What the exercise asks → Copy out every line of the data exactly; do not include the images.

Collected material →
============================================================
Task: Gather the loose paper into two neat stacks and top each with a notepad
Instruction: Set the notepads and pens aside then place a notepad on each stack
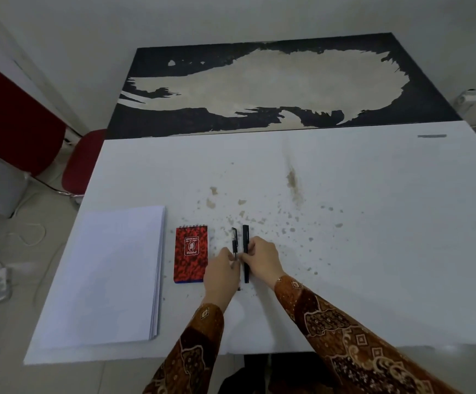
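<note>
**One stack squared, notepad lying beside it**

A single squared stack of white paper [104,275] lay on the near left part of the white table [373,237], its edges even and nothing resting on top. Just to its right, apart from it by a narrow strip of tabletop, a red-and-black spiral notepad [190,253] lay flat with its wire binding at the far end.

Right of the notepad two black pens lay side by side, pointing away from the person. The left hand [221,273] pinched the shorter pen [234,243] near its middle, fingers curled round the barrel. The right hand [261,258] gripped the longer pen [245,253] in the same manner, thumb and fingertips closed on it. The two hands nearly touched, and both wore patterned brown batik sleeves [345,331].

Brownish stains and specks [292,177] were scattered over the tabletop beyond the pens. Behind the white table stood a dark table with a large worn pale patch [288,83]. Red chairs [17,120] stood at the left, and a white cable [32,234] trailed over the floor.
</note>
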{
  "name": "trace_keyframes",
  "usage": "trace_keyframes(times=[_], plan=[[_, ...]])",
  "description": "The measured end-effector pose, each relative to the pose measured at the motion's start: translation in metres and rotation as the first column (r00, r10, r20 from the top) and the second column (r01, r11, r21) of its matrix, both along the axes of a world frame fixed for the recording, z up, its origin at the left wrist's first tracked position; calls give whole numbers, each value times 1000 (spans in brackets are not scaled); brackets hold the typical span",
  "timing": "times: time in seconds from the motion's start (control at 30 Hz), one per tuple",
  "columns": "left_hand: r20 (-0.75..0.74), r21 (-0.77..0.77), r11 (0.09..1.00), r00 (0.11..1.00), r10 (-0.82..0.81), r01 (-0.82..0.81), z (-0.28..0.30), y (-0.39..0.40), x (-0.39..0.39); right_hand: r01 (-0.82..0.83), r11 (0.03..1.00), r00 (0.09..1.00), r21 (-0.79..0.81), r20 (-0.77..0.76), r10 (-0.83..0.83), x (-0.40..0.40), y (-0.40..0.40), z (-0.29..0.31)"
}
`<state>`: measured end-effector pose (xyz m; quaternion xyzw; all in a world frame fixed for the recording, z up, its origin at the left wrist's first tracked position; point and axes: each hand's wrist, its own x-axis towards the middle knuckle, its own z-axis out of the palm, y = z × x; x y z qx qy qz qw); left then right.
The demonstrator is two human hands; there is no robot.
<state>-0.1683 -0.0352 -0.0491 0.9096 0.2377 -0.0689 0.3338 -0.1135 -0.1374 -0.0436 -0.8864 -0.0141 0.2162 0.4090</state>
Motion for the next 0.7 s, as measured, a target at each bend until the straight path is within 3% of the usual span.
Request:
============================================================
Task output →
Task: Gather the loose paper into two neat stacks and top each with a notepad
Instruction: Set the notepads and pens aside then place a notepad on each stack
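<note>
**One stack squared, notepad lying beside it**

A single squared stack of white paper [104,275] lay on the near left part of the white table [373,237], its edges even and nothing resting on top. Just to its right, apart from it by a narrow strip of tabletop, a red-and-black spiral notepad [190,253] lay flat with its wire binding at the far end.

Right of the notepad two black pens lay side by side, pointing away from the person. The left hand [221,273] pinched the shorter pen [234,243] near its middle, fingers curled round the barrel. The right hand [261,258] gripped the longer pen [245,253] in the same manner, thumb and fingertips closed on it. The two hands nearly touched, and both wore patterned brown batik sleeves [345,331].

Brownish stains and specks [292,177] were scattered over the tabletop beyond the pens. Behind the white table stood a dark table with a large worn pale patch [288,83]. Red chairs [17,120] stood at the left, and a white cable [32,234] trailed over the floor.
</note>
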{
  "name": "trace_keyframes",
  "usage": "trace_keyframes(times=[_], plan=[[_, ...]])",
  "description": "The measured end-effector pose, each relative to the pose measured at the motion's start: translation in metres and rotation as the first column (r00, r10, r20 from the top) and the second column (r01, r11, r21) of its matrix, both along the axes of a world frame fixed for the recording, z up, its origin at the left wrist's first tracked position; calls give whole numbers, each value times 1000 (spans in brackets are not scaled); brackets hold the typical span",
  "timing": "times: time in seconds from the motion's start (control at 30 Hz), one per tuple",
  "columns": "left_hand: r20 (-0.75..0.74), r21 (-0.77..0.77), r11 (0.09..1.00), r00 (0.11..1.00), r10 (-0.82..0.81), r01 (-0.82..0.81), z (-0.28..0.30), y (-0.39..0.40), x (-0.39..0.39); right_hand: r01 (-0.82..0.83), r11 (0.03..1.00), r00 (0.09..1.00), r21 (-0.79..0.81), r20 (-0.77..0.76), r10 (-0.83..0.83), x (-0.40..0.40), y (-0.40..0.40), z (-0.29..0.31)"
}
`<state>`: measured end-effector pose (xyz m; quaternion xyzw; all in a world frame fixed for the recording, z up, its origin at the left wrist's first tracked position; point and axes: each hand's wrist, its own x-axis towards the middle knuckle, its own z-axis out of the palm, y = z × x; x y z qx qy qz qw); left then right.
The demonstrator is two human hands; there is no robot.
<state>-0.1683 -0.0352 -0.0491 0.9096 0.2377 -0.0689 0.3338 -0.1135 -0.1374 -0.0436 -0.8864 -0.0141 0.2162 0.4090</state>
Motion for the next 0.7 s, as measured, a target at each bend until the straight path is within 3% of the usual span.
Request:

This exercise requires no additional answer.